PROBLEM:
When you reach the line with "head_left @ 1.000" in the listing below, transcribe it and each line after it up to and including the line with "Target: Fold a", exactly and with nothing else.

EXERCISE DATA:

_ _ _

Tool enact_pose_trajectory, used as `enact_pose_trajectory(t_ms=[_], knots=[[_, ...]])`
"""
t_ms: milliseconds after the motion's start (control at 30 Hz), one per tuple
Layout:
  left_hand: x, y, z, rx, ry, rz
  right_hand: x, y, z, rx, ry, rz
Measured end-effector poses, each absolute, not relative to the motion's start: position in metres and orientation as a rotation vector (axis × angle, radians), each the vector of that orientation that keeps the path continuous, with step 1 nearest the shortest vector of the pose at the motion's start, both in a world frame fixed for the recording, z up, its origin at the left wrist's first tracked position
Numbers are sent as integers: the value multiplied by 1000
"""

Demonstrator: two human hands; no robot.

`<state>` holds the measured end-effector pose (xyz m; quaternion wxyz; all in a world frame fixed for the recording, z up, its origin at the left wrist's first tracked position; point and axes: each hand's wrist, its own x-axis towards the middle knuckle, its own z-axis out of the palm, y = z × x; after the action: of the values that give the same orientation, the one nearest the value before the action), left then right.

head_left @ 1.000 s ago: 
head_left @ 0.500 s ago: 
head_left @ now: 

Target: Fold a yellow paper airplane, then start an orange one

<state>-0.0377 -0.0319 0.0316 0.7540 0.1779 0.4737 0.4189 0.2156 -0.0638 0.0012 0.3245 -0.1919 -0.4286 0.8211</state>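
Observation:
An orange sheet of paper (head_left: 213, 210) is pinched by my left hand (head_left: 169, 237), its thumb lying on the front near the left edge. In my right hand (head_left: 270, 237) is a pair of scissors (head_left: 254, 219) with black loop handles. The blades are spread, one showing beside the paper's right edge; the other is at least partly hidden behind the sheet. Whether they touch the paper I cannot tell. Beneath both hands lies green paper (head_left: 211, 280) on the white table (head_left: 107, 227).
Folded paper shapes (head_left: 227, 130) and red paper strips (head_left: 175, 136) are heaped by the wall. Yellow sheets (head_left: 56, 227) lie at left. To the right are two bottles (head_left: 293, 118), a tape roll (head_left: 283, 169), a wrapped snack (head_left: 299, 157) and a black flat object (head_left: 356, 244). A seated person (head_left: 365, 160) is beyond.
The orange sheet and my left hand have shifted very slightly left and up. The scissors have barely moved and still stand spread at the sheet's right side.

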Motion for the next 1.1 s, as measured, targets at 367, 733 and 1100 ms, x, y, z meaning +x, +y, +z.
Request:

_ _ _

ANSWER TO THIS PROBLEM:
head_left @ 1.000 s ago: 
head_left @ 0.500 s ago: 
head_left @ now: 

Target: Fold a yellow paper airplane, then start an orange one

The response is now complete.